The greater Greenville writers’ Guild will have to move over and make room for one more member, this time the coauthor of a textbook, "The History of a Free People."
We have told in a previous mulling how little Prock McCutchen once proved his mastery of catch-as-catch-can wrestling. We also brought him down to date, in that same article, as Doctor Samuel P McCutchen, Chairman of Social Studies Department, School of Education, New York University.
Just now, Dr. McCutchen has teamed up with Dr. Henry W. Bragdon, instructor in History, at Phillips Exeter Academy, Exeter, New Hampshire, to wrestle with a great country's immediate, not so immediate, and distant past. And the result, which has only recently rolled off the MacMillan Company press, is every bit as charming as one expects from such a pair of perfectionists.
Prock, we thank you for remembering us with a first edition of your book. The only tiling missing is your autograph. As soon as we finish "The History of a Free People", we shall hand It to Dr.
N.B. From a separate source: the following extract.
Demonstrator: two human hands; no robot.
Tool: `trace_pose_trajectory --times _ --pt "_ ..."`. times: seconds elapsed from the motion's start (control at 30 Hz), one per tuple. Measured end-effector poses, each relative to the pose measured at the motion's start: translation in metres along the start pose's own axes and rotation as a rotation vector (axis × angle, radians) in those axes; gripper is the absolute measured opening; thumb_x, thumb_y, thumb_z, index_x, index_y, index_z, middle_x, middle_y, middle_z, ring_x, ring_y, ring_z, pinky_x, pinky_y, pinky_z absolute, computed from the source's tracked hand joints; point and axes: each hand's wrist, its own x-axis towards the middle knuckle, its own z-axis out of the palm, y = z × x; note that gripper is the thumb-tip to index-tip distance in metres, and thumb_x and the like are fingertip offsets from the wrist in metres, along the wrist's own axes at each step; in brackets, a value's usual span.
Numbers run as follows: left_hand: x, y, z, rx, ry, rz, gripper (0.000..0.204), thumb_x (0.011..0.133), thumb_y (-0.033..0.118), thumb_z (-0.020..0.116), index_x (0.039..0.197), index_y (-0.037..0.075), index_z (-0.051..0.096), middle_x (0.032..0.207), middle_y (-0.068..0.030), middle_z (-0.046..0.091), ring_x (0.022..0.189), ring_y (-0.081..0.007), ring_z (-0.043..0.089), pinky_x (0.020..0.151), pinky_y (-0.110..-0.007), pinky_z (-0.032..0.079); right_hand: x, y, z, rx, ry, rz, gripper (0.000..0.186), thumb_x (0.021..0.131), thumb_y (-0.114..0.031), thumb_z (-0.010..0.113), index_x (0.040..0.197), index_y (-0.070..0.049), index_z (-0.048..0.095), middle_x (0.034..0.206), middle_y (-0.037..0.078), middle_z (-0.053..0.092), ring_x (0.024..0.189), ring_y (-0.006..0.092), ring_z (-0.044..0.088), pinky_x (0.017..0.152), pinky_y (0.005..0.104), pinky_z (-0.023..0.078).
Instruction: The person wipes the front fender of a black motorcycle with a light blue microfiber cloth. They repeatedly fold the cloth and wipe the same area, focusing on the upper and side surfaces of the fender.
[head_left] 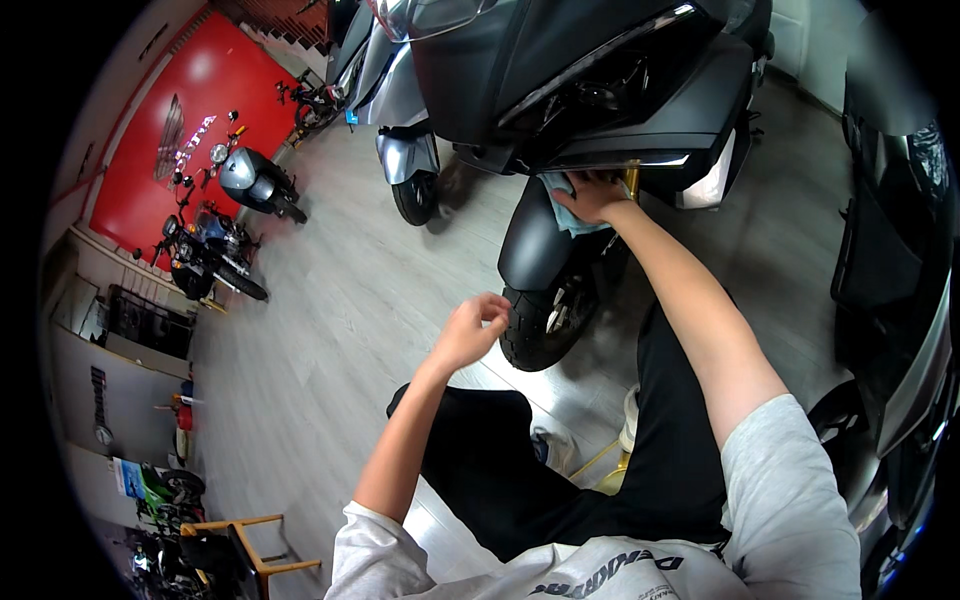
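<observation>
A matte dark motor scooter (560, 75) stands in front of me, with its front fender (535, 245) and black front tyre (535, 330) facing me. My right hand (592, 197) presses a light blue cloth (562, 208) onto the top of the fender, just under the scooter's nose and beside a gold fork tube (632, 178). Part of the cloth is hidden under the palm. My left hand (474, 330) hovers by the left side of the tyre, its fingers loosely bent and thumb apart, with nothing seen in it.
A silver scooter (408, 155) stands close behind on the left. Another dark scooter (890, 230) is near on the right. Several motorcycles (205, 255) line the red wall (215, 75) at far left. A wooden-framed chair (262, 560) sits at lower left on the grey plank floor (330, 290).
</observation>
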Motion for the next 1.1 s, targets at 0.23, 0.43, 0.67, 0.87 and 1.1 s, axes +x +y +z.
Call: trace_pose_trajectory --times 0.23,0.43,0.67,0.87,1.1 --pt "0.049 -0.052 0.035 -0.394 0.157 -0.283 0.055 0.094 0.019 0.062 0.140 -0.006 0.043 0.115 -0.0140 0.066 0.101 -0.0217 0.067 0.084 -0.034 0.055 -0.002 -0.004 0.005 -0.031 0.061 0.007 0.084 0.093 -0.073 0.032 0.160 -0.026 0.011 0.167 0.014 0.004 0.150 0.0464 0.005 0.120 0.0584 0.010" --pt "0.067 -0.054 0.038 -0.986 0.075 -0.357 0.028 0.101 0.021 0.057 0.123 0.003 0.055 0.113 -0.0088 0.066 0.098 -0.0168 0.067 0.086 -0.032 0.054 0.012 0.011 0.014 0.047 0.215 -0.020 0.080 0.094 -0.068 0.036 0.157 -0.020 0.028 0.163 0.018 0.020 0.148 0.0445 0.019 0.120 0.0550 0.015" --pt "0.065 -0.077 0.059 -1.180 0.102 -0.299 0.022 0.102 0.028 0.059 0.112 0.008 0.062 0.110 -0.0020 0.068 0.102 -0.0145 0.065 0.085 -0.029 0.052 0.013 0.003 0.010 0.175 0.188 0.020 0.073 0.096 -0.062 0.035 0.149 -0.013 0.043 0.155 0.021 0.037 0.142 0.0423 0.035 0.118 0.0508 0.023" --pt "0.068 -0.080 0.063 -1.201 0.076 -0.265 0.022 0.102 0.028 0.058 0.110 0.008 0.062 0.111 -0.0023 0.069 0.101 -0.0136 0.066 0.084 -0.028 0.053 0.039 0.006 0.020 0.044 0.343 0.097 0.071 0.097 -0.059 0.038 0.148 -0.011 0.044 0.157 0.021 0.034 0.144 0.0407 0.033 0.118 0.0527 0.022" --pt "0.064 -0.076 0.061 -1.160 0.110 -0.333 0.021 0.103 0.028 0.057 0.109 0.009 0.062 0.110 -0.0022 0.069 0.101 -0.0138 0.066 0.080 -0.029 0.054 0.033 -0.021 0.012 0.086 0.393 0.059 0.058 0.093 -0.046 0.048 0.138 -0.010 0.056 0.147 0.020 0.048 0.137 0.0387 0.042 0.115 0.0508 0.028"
Herman Solomon who will give it just such a skilled review as the book deserves. Meanwhile, you could not have sent it to a more appreciative reader than Old Stuff, because history Is our meat.
We want to thank Dr. Clarence H. Brannon also, for the two volumes which stem from his able pen and tireless research. And we particularly appreciate the autographs. Clarence is yet another old Greenville boy who has made his mark in the field of letters, as well as in educational and extension work. As State Entomologist of North Carolina, with headquarters at Raleigh, Dr. Brannon Is V.I.P.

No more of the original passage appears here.